LMAO, I don't know anything about anarchists other than they are a bunch of pot smokers, but Libertarian/Conservatives don't live in lala land like you suggest.

It is the socialist that lives in a lala land where they think everyone should have everythign provided to them by the government and then expects everyone to work as hard as possible to end up with the same reward as the laziest in the group. Socialists think someone will invest to create jobs and new businesses just so they can get all their profits taken away in the form of taxes. Now that is delusional for you.


Actually, libertarians and economic conservatives operate under a deep, fantastic delusion.

That delusion is that private industry holds public interest close to its heart. Libertarians / economic conservatives have it in their heads that running a company makes you an altruistic, wonderful person with no interest in profit, who would never cut corners, engage in unsafe or unfair practices to make a buck, and would always look out for the community.

The other problem arises from the flip side of the coin - while you guys are lauding the industry's commitment to public health, you deny that there is any such need. Take this private trash removal stuff.

What if I'm a total pig and a spendthrift, and just let garbage pile up in my yard? My piles of food and trash are havens for rats and flies, my old car batteries and oil filters are leaking into the groundwater, plastic bags fly out of my yard on the wind and into other people's yards - my rats are doing the same thing, only on the ground.

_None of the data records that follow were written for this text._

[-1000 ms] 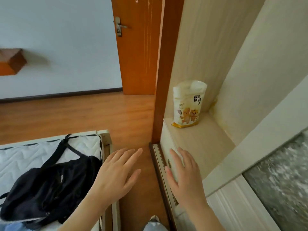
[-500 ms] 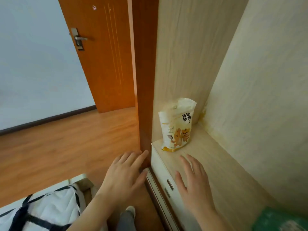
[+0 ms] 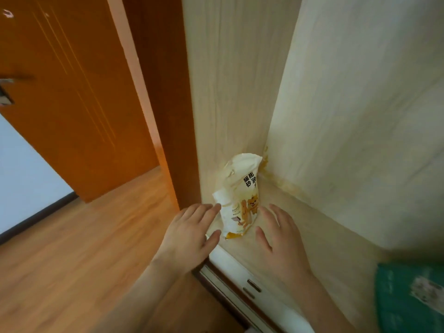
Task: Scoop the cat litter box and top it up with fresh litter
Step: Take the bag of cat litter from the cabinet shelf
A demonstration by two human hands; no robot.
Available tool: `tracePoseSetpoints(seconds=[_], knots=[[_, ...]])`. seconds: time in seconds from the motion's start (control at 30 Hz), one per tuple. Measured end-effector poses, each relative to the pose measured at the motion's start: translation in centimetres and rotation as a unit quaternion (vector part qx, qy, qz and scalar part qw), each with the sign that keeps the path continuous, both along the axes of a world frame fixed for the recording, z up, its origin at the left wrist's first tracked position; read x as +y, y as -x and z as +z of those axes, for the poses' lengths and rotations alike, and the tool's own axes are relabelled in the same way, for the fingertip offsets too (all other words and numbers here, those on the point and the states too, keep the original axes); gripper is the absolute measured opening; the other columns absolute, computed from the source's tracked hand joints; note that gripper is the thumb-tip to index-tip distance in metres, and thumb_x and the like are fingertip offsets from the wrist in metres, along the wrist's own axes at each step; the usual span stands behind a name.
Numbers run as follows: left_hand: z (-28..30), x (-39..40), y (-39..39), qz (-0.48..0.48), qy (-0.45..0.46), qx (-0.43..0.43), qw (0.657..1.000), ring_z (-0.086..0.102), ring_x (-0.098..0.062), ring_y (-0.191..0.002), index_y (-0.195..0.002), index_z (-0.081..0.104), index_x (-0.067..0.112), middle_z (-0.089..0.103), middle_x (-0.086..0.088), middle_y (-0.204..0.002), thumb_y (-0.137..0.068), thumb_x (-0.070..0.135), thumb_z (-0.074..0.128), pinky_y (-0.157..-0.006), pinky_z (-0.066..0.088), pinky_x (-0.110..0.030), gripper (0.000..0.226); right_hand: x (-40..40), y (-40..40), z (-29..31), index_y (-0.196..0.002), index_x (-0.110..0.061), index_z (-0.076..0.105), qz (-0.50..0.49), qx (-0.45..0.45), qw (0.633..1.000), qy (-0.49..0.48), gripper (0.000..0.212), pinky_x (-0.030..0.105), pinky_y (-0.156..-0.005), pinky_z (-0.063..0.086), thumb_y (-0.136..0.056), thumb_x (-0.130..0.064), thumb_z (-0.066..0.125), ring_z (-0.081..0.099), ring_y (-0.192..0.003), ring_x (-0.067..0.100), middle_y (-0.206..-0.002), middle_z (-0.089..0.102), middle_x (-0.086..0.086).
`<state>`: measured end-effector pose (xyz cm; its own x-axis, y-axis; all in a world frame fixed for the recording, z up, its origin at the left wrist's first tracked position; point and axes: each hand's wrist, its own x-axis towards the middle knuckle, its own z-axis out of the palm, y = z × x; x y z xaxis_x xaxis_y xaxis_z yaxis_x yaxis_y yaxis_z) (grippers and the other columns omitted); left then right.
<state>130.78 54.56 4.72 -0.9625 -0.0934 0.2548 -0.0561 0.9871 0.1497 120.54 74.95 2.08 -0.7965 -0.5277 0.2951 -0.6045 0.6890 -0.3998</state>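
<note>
A cream and yellow bag of cat litter [image 3: 241, 195] with bear cartoons stands upright on a pale wooden shelf [image 3: 300, 231], in the corner of a wardrobe niche. My left hand [image 3: 192, 230] reaches in from the left with straight fingers, its fingertips at the bag's left edge. My right hand [image 3: 280, 239] is spread open just right of the bag, a small gap away. Neither hand holds anything. The litter box and scoop are out of view.
An orange wooden door [image 3: 72, 97] and its frame [image 3: 165, 116] stand left of the niche. Wooden floor [image 3: 72, 260] lies lower left. White drawer fronts with slot handles [image 3: 251, 288] run under the shelf. A green packet [image 3: 408, 299] lies on the shelf at lower right.
The view has closed in on the niche. Both hands moved forward and now flank the litter bag. The bed and black bag have left the view.
</note>
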Motion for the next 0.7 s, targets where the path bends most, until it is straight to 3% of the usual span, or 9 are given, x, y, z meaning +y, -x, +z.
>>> tracePoseSetpoints(seconds=[0.23, 0.43, 0.6, 0.7], knots=[[-2.5, -1.6, 6.6, -0.028, -0.004, -0.015, 1.000, 0.054, -0.016, -0.117, -0.139, 0.043, 0.020, 0.057, 0.004, -0.129, -0.092, 0.047, 0.041, -0.094, 0.046, -0.032, 0.054, -1.7, 4.4, -0.7, -0.128, -0.013, 0.052, 0.025, 0.021, 0.999, -0.002, 0.045, 0.042, -0.091, 0.049, -0.091, -0.035, 0.042, 0.052, -0.114, 0.028, -0.126, 0.055, 0.013], [-4.8, -2.1, 12.6, 0.041, -0.091, -0.084, 0.992, 0.036, -0.020, -0.132, -0.148, 0.027, 0.017, 0.040, -0.002, -0.146, -0.097, 0.037, 0.045, -0.105, 0.036, -0.033, 0.057, -3.1, 9.2, -1.6, -0.132, -0.013, 0.050, 0.058, 0.015, 0.998, -0.030, 0.045, 0.044, -0.095, 0.047, -0.092, -0.032, 0.046, 0.052, -0.118, 0.032, -0.131, 0.052, 0.014], [-7.0, -2.5, 17.0, 0.113, -0.157, -0.165, 0.967, 0.038, -0.025, -0.126, -0.145, 0.027, 0.010, 0.044, -0.010, -0.138, -0.097, 0.029, 0.047, -0.101, 0.039, -0.036, 0.055, -4.5, 12.7, -2.1, -0.138, -0.015, 0.044, 0.079, 0.018, 0.994, -0.067, 0.047, 0.044, -0.102, 0.042, -0.094, -0.030, 0.048, 0.045, -0.126, 0.030, -0.139, 0.047, 0.012], [-8.2, -2.6, 18.9, 0.118, -0.110, -0.216, 0.963, 0.044, -0.028, -0.116, -0.140, 0.032, 0.008, 0.051, -0.013, -0.129, -0.095, 0.023, 0.046, -0.095, 0.041, -0.037, 0.050, -5.1, 14.1, -2.2, -0.138, -0.016, 0.044, 0.081, 0.022, 0.994, -0.069, 0.046, 0.043, -0.103, 0.041, -0.094, -0.029, 0.050, 0.045, -0.126, 0.029, -0.139, 0.047, 0.011]])
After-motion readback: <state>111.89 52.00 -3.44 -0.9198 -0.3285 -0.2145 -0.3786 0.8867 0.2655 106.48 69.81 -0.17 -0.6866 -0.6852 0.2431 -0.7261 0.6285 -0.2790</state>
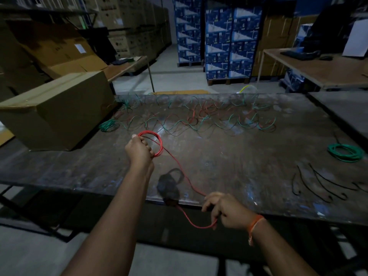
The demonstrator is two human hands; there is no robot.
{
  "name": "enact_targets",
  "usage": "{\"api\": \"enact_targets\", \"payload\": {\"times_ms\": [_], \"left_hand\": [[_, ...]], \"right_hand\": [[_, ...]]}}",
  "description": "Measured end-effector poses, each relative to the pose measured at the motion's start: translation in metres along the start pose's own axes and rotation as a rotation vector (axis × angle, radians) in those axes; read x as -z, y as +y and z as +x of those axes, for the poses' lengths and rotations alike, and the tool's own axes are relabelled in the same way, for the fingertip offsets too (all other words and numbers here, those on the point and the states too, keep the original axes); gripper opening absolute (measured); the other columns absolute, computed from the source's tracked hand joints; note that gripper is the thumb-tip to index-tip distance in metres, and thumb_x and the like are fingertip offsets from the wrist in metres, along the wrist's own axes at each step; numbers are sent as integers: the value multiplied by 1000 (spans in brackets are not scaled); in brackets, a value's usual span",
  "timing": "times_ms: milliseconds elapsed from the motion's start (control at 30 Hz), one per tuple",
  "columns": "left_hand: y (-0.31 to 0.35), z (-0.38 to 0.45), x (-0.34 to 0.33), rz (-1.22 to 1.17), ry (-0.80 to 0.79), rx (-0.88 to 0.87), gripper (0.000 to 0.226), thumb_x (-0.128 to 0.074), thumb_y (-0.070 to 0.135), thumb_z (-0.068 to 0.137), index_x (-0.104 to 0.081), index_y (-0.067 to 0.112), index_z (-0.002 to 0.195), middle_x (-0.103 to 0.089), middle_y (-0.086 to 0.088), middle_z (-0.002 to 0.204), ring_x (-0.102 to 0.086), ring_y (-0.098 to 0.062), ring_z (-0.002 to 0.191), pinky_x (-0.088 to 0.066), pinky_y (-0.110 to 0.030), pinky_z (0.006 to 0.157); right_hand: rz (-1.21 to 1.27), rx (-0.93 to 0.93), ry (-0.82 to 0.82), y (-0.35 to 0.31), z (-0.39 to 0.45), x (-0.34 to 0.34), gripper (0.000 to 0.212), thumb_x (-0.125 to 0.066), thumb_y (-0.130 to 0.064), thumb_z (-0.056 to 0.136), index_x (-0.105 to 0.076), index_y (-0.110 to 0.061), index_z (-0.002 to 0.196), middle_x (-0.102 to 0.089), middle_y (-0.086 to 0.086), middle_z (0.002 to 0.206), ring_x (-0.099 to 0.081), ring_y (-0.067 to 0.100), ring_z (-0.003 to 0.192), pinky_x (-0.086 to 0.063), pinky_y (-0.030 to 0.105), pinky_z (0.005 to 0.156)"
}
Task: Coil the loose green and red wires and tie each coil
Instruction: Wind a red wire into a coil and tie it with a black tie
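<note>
Our left hand (139, 149) grips the red wire coil (152, 143); our right hand (225, 209) pinches its loose tail (180, 168). Next, we likely wind another loop.

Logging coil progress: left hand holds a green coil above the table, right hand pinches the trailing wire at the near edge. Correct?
Not quite. In the head view, the coil that the left hand holds is red, not green. The rest stands: the right hand pinches its trailing wire at the table's near edge.

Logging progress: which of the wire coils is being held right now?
The red coil, gripped in the left hand. The two green coils lie on the table: one by the cardboard box, one at the right.
</note>
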State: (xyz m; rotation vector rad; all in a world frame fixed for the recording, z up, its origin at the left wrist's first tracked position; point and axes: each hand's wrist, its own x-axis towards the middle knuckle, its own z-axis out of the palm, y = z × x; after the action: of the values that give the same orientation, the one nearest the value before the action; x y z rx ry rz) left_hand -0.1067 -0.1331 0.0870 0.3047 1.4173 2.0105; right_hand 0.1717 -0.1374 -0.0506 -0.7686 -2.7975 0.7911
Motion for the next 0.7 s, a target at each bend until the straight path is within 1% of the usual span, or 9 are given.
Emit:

I am causing a public health situation, i'm dropping your property value, and thanks to me your kids are much more likely to discover the joy of cholera and bubonic plague (you DO have the money to pay for those drugs, right?) and you know what? YOU can't do jack about it, nyah nyah nyah!

Does this sound like the basis for a successful society to you?

This is the core problem with both communism and libertarianism / anarchism = they make the big assumption that people are perfectly altruistic and helpful and would work to the common good even against their own immediate benefit. That's not the way it works - That's not the way it works in private homes, and it's CERTAINLY not how it works in private industries!

Some socialists might be living in a utopian dreamland. But the theory of socialism is sound, even in practice, despite its spacier proponents. However the stuff you guys are talking about... Simply can't work. People don't work that way.